There are 4 EcoRI sites in the murine Tal1 gene (labeled E1–E4). Southern blot was performed on genomic DNA from 15 dpc embryos from Hpt/Hpt, Hpt/+ and +/+ mice using a cDNA probe spanning exons 2–3 (A). Blotting revealed two bands in wildtype embryos: 10.1 kb (fragment E3–E4), and 5.2 kb (fragment E1–E2). Hpt/+ embryos show a third band, at ∼4.6 kb, representing a fragment created by the insertion of a new EcoRI site in intron 4. Hpt/Hpt embryos show only the 5.2 kb and 4.6 kb fragments (B). 1 µg of total RNA was reverse transcribed and PCR was performed to evaluate IAP insertion. Specific primers (Tables S3&4) were used to amplify exons 3 and 4, and IAP and exon 5 (C and D). Whereas the higher molecular weight band in Hpt/+ indicates IAP insertion, the lower molecular weight indicates wildtype transcript (C). Four primer sets flanking IAP and exon 5 were used on 17-day-old Hpt/+ and +/+ kidney cDNA to ascertain if there was a fusion product of IAP RNA with subsequent exons. ntc, no template control (D). When the product of primer set 1 (Table S4) was sequenced, the 3′ end of the IAP was spliced with exon 4 and part of exon 5 (E). Shown is the protein product that might result from using the alternative translation initiation site in exon 4, which is downstream of the IAP insertion (F).
Figure 7.
Real-time qPCR analysis of Tal1 expression using Taqman probes.

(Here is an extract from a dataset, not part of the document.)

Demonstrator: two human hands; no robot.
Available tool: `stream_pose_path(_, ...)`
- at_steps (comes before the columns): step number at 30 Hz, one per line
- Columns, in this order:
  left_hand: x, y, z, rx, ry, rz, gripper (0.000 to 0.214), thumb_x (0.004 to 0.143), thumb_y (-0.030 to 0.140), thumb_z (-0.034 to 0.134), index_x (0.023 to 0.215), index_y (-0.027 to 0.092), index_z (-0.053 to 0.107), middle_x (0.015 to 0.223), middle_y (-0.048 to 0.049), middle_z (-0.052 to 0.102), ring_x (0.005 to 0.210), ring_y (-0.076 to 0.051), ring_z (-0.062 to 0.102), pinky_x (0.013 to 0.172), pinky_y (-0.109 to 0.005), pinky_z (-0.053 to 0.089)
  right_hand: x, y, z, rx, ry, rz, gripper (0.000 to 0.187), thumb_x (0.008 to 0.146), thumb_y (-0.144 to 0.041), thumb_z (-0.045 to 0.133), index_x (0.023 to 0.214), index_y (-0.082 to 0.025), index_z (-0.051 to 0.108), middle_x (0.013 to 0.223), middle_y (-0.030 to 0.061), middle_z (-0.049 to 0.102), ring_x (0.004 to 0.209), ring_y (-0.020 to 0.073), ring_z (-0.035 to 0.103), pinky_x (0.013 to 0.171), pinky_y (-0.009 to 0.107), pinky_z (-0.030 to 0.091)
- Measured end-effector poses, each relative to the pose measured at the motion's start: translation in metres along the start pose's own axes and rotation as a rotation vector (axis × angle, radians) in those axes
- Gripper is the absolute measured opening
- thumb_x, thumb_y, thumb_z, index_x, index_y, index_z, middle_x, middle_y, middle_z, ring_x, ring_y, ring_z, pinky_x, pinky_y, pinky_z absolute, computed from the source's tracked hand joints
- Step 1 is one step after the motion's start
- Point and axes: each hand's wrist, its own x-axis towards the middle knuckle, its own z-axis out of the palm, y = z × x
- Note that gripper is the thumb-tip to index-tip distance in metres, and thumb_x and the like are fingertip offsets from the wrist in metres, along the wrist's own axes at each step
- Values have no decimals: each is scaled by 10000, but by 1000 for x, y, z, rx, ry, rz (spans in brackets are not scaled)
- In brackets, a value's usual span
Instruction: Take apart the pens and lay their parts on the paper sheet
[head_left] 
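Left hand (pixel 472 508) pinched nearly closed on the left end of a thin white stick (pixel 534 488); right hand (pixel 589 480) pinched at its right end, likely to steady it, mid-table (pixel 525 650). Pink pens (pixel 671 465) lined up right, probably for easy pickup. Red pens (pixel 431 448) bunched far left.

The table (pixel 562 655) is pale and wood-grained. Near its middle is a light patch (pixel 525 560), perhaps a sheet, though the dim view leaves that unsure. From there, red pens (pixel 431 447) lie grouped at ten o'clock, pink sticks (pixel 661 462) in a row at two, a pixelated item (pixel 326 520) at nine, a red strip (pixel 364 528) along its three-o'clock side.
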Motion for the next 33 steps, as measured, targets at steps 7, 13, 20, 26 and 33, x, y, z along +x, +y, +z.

The Taqman-65 and -33 probes span exons 3 and 4, and exons 4 and 5, respectively (A). While the increased expression of Tal1 in Hpt/+ mice versus +/+ controls is significant with both probe sets in all organs tested, the more 3′ Taqman-33 shows greater up-regulation than the Taqman-65 probe located more 5′(B).
Figure 8.
Tal1 protein levels in kidney tissues.
Western blot analysis of kidney tissues from 2.5- and 5-week-old +/+ and Hpt/+ mice. 40 µg of protein was loaded onto each lane, and probed with c-terminal Tal1-specific antibody. A subtle but significant increase in Tal1 protein levels was observed in 2.5-week-old Hpt/+ mice compared with +/+ control mice, however we did not detect any shortened protein products using this antibody. Actin was used as a loading control. ns, non-specific bands (A). Densitometry quantification of Tal1 protein expression in the kidneys of 2.5-week-old Hpt/+ and +/+ mice (B). *p<0.05.